We had about 30 minutes the night before shooting to have a play with the camera; while the aesthetics are beautiful, I did at first feel a little confused looking at the minimalist buttons and lack of instruction. However, I got to grips with the basics quickly and set the camera up on Manual exposure and flicked the ISO to auto, setting the maximum to 3,200 and minimum to 50. On photo shoots where timing is key, (unless you’re well versed with changing these while looking through the viewfinder and shooting!) it’s very handy not only to be able to set the min and max ISO but to do this and trust the camera’s dynamic range and image quality is fundamental.

We shot with 2 x 64GB cards inserted in the camera to reduce faff having to carry extra cards and carried a full battery in a jacket pocket, close to my body heat! Batteries in cold environments don’t generally perform very well, so from the outset, with an electronic viewfinder and every part of the camera being electronic, battery life was certainly a worry.

© Finn Pomeroy

We wanted to leave toward midday as then the ridge we were climbing would sit in the sun nearly continuously. It worked out well and, apart from the initial ascent, we had some beautiful light to use and work in all day. It’s quite an undulating climb varying between vertical sections, down climbs and meandering ridges with sheer drops either side. I pushed forward and allowed Hugo to shoot in as much space as he needed. He would radio through to me when a shot appeared and we would work together with his direction where I needed to be. Unsurprisingly he would normally find the most precarious positions to shoot in. I normally work directly with athletes as does Hugo, so to work together on shots was really refreshing and be able to describe from a photographic point of view the direction we both wanted sped the whole process up.

© Hugo Pettit

We got as high up the Rendl side of Sankt Anton as we could by lifts before started our climb along the Klettersteig from there. I used Peak Design’s Capture Pro to attach the Leica to my rucksack strap on my chest. The potential risks of climbing rock faces with over £10,000 worth of equipment round your neck are lessened somewhat with this handy piece of kit that I’ve used numerous times and trust implicitly.
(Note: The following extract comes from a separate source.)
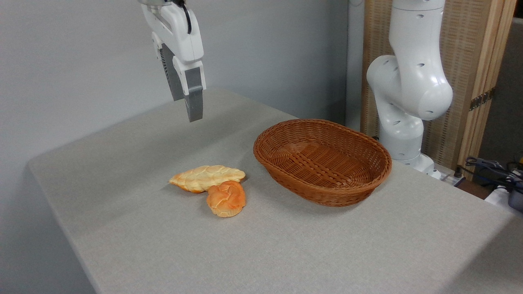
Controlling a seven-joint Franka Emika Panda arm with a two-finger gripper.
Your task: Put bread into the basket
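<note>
The bread [226,199] is a small round orange-brown knotted roll lying on the grey table left of centre. It touches a longer, paler braided loaf [206,177] just behind it. To the right stands the oval reddish-brown wicker basket [322,161], with nothing inside. My gripper [187,110] hangs high above the table, behind and to the left of the roll and well clear of it. Its fingers point down, stand apart and hold nothing.
The arm's white base [408,90] rises behind the basket at the table's right rear. Cables and gear [494,171] lie off the table's right edge. A grey wall [81,61] backs the table.
</note>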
It was a beautifully sunny day with minimal wind and we had the mountain to ourselves. With skis and poles on my back, a climbing harness and two leashes and carabinas, I was clipped (where possible) onto a cable that ran up the spine of Klettersteig. Where I (not necessarily Finn) had a steady footing or where I felt it was a particularly beautiful setting, I had the opportunity to use the Leica, unclipping it from the Peak Design unit while still having the Leica strapped around my neck.

© Finn Pomeroy

It took us a few hours to reach the main peak from where we would start our down climb and to drop in for the skis. The Leica had been producing some stunning images and we took a few moments on the top to review what had and hadn’t been working. I’m used to being in the mountains with my Canon throwing it around, relying on it fully and knowing it inside out. It was really invigorating to be shooting on the Leica and seeing how it held up in the more than adverse conditions. The images seemed to be coming out as we’d hoped and my behind-the-scenes shots of Hugo had been working in a similar fashion.

© Hugo Pettit

Having spent some time arranging kit so that unnecessary movement was minimised, I was still worried about the ‘inevitable’ battery change. Leica have removed this with two simple solutions: Having a very simple and intuitive battery removal 2-step-system, and more importantly, creating a battery that I didn’t have to change all-day… unheard of! I climbed with lens cap and lens hood on to protect the lens, and despite watching the hood roll off a cliff, it was with just 100 metres of climbing left, so I felt secure that the kit was safe. Having said that, I would certainly tape the hood on and certain parts of the camera up to reduce potential scuffing of the beautifully design aluminium body.

© Hugo Pettit

What I look for in a camera, aside from ease of use in the more extreme environments, is simply image quality. There is obviously a price difference between the Leica and my Canon 5D Mk III, but I am incredibly impressed with the image quality and I definitely feel it’s worth the difference. We shoot in a huge variety of locations, our most natural of which are in the sea and the mountains. These environments offer incredible beauty but sometimes tricky lighting conditions. The contrast between the highlights and shadows is always extreme and unappreciated. What the Leica does beautifully is pull light and definition from the shadows. At low ISO’s (below 2,000) it has an incredible dynamic range. Added to the general image quality, this camera excels in these environments, allowing you to pull the shadows and crop very effectively when editing images.

© Finn Pomeroy

I would love to spend more time with the camera, fully get to grips with the various settings and ability to change the functionality of the various buttons. Not only this, but the video and amazing image stabilisation looks tasty, I have some film projects upcoming which I’d love to shoot with the Leica.



  • Amazing dynamic range
  • Clarity and image quality
  • Camera aesthetics and solid build (with just two pieces of aluminium)
  • Easy to use with gloves on (as long as you don’t have to go into the menu)
  • Easy buttons and dials (once you know what they do!)
  • Easy focus point adjustment while shooting
  • Easy battery lock system and card slots
  • Great battery life
  • ISO 50 with 1/8000 sec shutter allows for large aperture
  • Dual card use (with addition of UHS-II for extra speed)
  • Floating ISO – changes in ISO when changing zoom (and thus maximum aperture)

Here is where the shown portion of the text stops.